Carefully designed jigsaw pieces may provide solution to graphene bandgap difficulties

Building graphene from carefully-modified superbenzene segments has been proposed as a way to help graphene overcome a major stumbling block limiting its application in electronic devices – by opening its bandgap to make it a true semiconductor.

A bottom-up synthetic approach toward boron nitride-doped graphenes should enable precise control over their structure

Intrinsically, graphene is a semimetal with no bandgap. Boron nitride can afford graphene the electronic properties desired for atomically thin circuits. However, positioning these boron nitride-groups in just the right places to properly regulate electron flow through graphene is difficult.

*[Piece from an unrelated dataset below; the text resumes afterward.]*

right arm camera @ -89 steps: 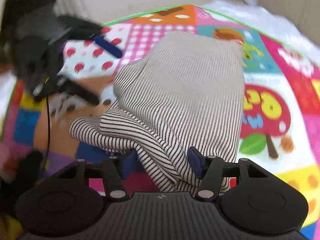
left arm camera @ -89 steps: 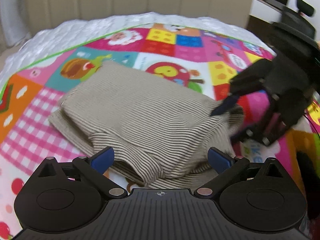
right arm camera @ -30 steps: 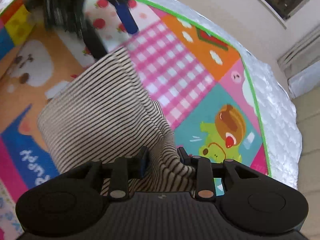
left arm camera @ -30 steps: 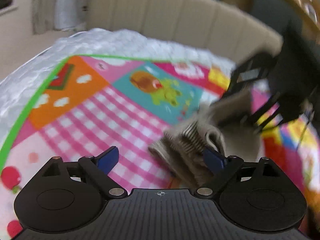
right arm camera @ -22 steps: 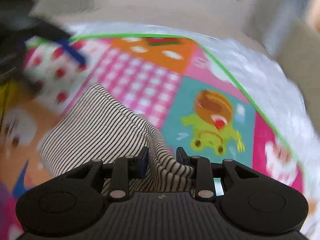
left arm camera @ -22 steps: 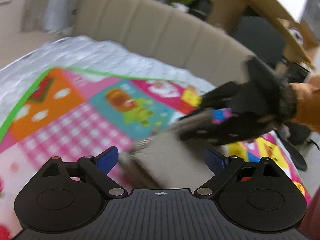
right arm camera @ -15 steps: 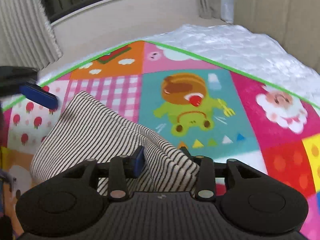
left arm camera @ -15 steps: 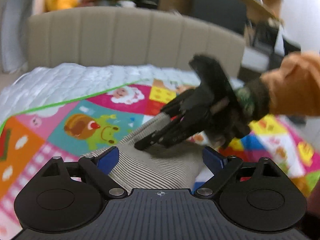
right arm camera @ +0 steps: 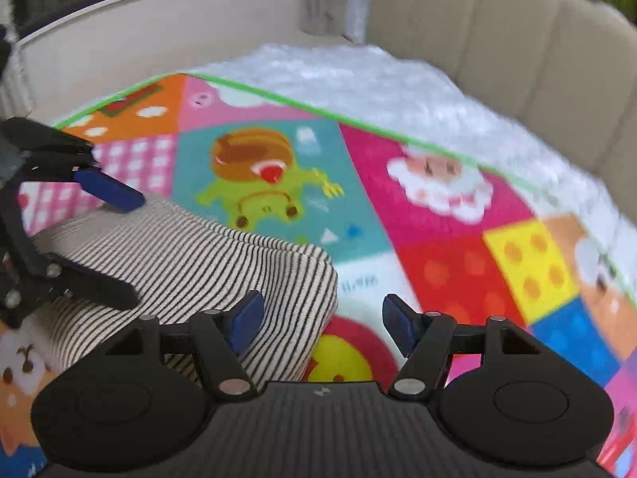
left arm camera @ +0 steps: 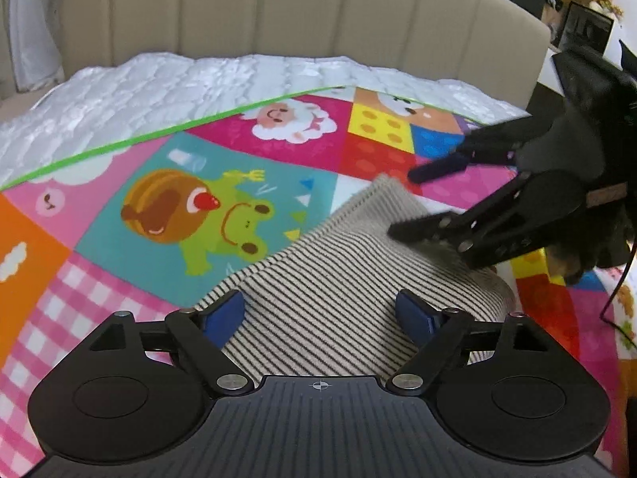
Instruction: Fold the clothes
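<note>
**A:** Where's the shirt rn?

**B:** Striped shirt [left arm camera: 334,279] is folded into a thick bundle on the play mat [left arm camera: 119,215], which covers the bed [left arm camera: 199,83]. It sits right in front of me, its far corner close to the frog pic [left arm camera: 207,219].

**A:** Your fingers?

**B:** My left gripper [left arm camera: 320,314] is wide, easing in a bit, blue pads either side of the bundle's near part w/o pressing it. My right gripper [right arm camera: 320,318] is opening; its left pad [right arm camera: 245,320] is over the bundle's edge, the other over bare mat, nothing pinched. From the left cam its lower finger lies on the cloth at the far corner, upper one clear above.

**A:** So what's the step?

**B:** Letting go and settling the fold, I reckon. Looks nearly done, but can't tell if the underside is tidy.

**A:** How to do it well?

**B:** Open the right fully before I lift away, so a pad doesn't snag the edge and drag a layer open. Pull back straight, not sideways. Then press the top flat w/ the left if it puffs up. Thick knit could spring back, so go slow.
</note>
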Tool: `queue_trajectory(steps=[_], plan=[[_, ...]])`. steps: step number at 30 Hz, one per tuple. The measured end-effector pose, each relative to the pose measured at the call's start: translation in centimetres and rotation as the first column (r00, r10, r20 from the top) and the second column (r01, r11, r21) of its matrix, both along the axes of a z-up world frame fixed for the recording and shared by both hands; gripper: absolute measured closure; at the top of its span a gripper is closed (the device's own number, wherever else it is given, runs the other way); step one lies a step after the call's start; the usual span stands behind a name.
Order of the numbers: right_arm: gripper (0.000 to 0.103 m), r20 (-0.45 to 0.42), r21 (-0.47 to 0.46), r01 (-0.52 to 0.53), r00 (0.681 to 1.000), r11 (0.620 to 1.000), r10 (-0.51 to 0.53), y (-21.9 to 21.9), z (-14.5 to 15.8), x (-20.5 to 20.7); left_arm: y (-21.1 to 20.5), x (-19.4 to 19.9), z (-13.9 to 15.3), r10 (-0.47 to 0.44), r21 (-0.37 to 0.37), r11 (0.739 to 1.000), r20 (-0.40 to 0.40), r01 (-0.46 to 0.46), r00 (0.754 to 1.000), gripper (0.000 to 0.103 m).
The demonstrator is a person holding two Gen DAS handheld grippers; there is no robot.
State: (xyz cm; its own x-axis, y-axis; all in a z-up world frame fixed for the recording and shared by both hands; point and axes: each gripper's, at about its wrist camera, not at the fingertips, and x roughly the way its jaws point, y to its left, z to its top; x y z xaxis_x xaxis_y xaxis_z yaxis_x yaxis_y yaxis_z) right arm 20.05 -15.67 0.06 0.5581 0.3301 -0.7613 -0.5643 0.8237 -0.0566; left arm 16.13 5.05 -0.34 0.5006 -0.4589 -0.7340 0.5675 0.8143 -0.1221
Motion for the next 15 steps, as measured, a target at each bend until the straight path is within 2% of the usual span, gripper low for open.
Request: queue_trajectory(steps=[4, 9, 12, 15], plan=[[0.031, 0.039, -0.058, -0.013, 0.999, 0.998, 0.015, 0.7, -0.7, -0.1, -0.7, -0.1, -0.4, 0.0, 0.028, 1.0, 0.021, -0.001, 1.0, 0.01], [0.031, 0.05, -0.045, -0.016, 0.999, 0.999, 0.018, 0.1, 1.3, -1.5, -0.7, 0.2, -0.4, 0.021, 0.026, 0.999, 0.0, -0.021, 1.0, 0.007], [0.031, 0.041, -0.001, -0.031, 0.999, 1.0, 0.031, -0.6, 3.1, -3.4, -0.3, 0.1, -0.4, 0.029, 0.02, 0.999, -0.014, -0.029, 0.999, 0.007], [0.031, -0.045, 0.085, -0.033, 0.998, 0.996, 0.037, -1.3, 4.4, -5.5, 0.0, 0.1, -0.5, 0.046, 0.006, 0.999, -0.031, -0.046, 0.998, 0.005]])
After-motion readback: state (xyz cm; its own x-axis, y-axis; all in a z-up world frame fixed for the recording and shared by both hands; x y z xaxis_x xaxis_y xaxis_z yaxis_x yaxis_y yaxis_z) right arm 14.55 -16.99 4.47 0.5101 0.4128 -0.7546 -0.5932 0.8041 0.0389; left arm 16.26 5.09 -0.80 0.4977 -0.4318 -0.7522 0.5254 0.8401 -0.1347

Now, rather than making graphene sheets and then doping them, Jian Pei of Peking University in China and colleagues intend to exert control at an earlier stage with jigsaw pieces made from coronene, the smallest graphene-type molecule with a zigzag periphery, which is also known as superbenzene. Each piece has three boron nitride groups.

Synthetic route to the boron nitride-doped heterocoronene

The team has not yet assembled these pieces into a larger graphene sheet, but suggests that because they exhibit C3-symmetry and an enlarged bandgap, compared to their carbon analogue, they are promising candidates for extension into a 2D network with tunable electronic properties.